[Task prompt]: From top to bottom, write out the listing exactly and skip every picture.

[Data shown]:
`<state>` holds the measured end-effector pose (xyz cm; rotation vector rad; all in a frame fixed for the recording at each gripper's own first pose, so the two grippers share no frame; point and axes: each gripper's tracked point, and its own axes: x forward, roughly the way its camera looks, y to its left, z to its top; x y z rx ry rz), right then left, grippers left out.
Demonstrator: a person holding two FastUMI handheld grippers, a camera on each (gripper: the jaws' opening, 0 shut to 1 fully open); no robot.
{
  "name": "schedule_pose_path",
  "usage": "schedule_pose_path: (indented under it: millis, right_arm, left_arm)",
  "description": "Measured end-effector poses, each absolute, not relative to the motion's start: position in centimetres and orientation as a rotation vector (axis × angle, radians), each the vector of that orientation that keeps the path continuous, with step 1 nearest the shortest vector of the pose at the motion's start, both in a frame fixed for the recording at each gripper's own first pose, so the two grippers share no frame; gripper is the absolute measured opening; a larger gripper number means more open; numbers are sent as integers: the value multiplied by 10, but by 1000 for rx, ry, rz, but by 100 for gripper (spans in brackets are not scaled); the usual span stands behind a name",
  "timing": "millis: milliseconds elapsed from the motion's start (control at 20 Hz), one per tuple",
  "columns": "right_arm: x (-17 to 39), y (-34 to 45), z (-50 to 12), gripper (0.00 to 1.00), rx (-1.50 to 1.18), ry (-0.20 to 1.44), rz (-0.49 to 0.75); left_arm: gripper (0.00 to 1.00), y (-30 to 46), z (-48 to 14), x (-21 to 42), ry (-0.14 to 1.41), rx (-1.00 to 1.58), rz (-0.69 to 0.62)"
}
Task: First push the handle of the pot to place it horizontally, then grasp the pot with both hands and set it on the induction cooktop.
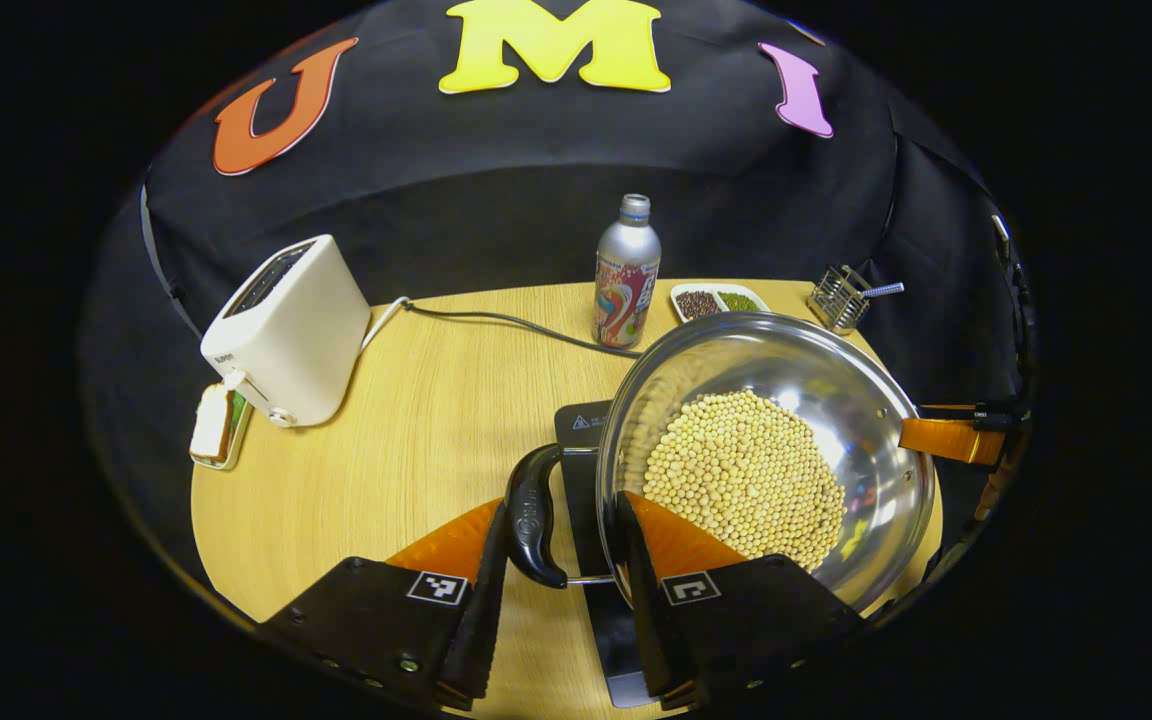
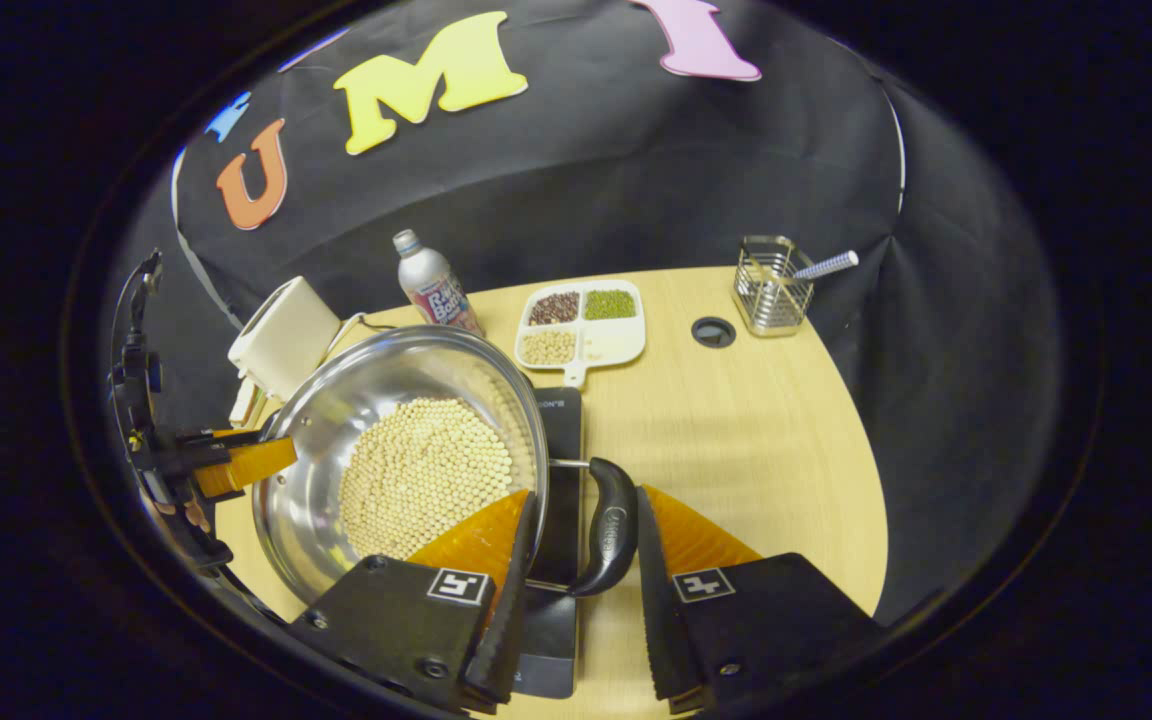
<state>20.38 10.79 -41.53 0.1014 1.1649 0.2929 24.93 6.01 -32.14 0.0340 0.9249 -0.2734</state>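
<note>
The pot (image 1: 766, 450) — a shiny steel pan with a bed of pale beans across its bottom — is sitting above the dark induction cooktop (image 1: 586, 430), whose slab is showing under the pot's near edge in both views; whether it is resting on the glass or hanging just over it cannot be told. The left gripper (image 1: 561, 560) is straddling one black loop handle (image 1: 534, 515), its fingers standing partly open on either side with the handle between them, one finger touching or nearly touching it and the other lying at the pot's rim, so a firm pinch cannot be confirmed. The right gripper (image 2: 581, 555) is doing the same at the opposite handle (image 2: 611, 525), fingers partly apart around it with a little gap showing. Both handles are lying level, so the pushing step looks finished and the two-handed carry is the step in hand, probably near its end. Behind the pot, a metal bottle (image 1: 626, 270), a divided dish of beans (image 2: 581, 320) and a wire utensil holder (image 2: 771, 285) are standing on the table (image 1: 416, 420); a white toaster (image 1: 286, 325) is sitting well off to the pot's side. The next move likely calls for keeping both sides level — the beans would slide if one side dips — and centring the pot over the cooktop before letting go.
</note>
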Motion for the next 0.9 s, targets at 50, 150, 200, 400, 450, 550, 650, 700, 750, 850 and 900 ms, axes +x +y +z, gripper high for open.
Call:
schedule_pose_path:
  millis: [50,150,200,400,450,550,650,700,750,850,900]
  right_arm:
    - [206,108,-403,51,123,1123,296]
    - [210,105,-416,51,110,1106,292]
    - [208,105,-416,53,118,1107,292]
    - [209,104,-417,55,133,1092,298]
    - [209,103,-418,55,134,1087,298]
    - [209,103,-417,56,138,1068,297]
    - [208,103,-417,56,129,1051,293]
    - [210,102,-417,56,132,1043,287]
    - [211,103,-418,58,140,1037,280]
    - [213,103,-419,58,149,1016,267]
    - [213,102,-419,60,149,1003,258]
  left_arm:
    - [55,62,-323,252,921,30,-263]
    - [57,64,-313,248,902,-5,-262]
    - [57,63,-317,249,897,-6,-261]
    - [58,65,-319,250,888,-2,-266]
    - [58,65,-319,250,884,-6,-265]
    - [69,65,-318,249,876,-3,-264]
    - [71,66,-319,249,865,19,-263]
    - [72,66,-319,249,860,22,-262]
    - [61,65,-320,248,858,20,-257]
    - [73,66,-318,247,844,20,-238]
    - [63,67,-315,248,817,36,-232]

[Solved problem]:
`<state>` holds the measured end-effector pose (xyz cm; rotation vector rad; all in a frame fixed for the recording at each gripper's own first pose, so the two grippers share no frame; point and axes: each gripper's tracked point, and its own axes: x forward, roughly the way its camera looks, y to its left, z to its top; x y z rx ry rz), right then left, grippers left out.
Demonstrator: a person holding two FastUMI handheld grippers, a camera on each (gripper: the jaws' opening, 0 shut to 1 fully open); no robot.
{
  "name": "schedule_pose_path",
  "usage": "schedule_pose_path: (indented under it: millis, right_arm, left_arm)",
  "description": "Measured end-effector poses, each absolute, not relative to the motion's start: position in centimetres and orientation as a rotation vector (axis × angle, radians), each the vector of that orientation that keeps the path continuous, with step 1 nearest the shortest vector of the pose at the motion's start, both in a frame fixed for the recording at each gripper's own first pose, so the two grippers share no frame; gripper is the absolute measured opening; a larger gripper number means more open; numbers are sent as integers: the value multiplied by 10, but by 1000 for rx, ry, rz, but by 100 for gripper (spans in brackets are not scaled); the usual span stands behind a name",
  "timing": "millis: milliseconds elapsed from the motion's start (control at 20 Hz), one per tuple",
  "columns": "right_arm: x (-17 to 39), y (-34 to 45), z (-50 to 12), gripper (0.00 to 1.00), rx (-1.50 to 1.18), ry (-0.20 to 1.44), rz (-0.49 to 0.75); left_arm: gripper (0.00 to 1.00), y (-30 to 46), z (-48 to 14), x (-21 to 42), ry (-0.14 to 1.41), rx (-1.00 to 1.58), rz (-0.69 to 0.62)"
}
Task: First push the handle of the pot to place it horizontally, then grasp the pot with both hands and set it on the induction cooktop.
<state>20.38 10.79 -41.53 0.1014 1.1649 0.2929 24.93 6.01 -32.14 0.0340 0.9249 -0.2734</state>
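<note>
The pot (image 1: 766, 450) — a shiny steel pan with a bed of pale beans across its bottom — is sitting above the dark induction cooktop (image 1: 586, 430), whose slab is showing under the pot's near edge in both views; whether it is resting on the glass or hanging just over it cannot be told. The left gripper (image 1: 561, 560) is straddling one black loop handle (image 1: 534, 515), its fingers standing partly open on either side with the handle between them, one finger touching or nearly touching it and the other lying at the pot's rim, so a firm pinch cannot be confirmed. The right gripper (image 2: 581, 555) is doing the same at the opposite handle (image 2: 611, 525), fingers partly apart around it with a little gap showing. Both handles are lying level, so the pushing step looks finished and the two-handed carry is the step in hand, probably near its end. Behind the pot, a metal bottle (image 1: 626, 270), a divided dish of beans (image 2: 581, 320) and a wire utensil holder (image 2: 771, 285) are standing on the table (image 1: 416, 420); a white toaster (image 1: 286, 325) is sitting well off to the pot's side. The next move likely calls for keeping both sides level — the beans would slide if one side dips — and centring the pot over the cooktop before letting go.
</note>
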Motion for the next 0.9 s, targets at 50, 150, 200, 400, 450, 550, 650, 700, 750, 850 and 900 ms, axes +x +y +z, gripper high for open.
Call:
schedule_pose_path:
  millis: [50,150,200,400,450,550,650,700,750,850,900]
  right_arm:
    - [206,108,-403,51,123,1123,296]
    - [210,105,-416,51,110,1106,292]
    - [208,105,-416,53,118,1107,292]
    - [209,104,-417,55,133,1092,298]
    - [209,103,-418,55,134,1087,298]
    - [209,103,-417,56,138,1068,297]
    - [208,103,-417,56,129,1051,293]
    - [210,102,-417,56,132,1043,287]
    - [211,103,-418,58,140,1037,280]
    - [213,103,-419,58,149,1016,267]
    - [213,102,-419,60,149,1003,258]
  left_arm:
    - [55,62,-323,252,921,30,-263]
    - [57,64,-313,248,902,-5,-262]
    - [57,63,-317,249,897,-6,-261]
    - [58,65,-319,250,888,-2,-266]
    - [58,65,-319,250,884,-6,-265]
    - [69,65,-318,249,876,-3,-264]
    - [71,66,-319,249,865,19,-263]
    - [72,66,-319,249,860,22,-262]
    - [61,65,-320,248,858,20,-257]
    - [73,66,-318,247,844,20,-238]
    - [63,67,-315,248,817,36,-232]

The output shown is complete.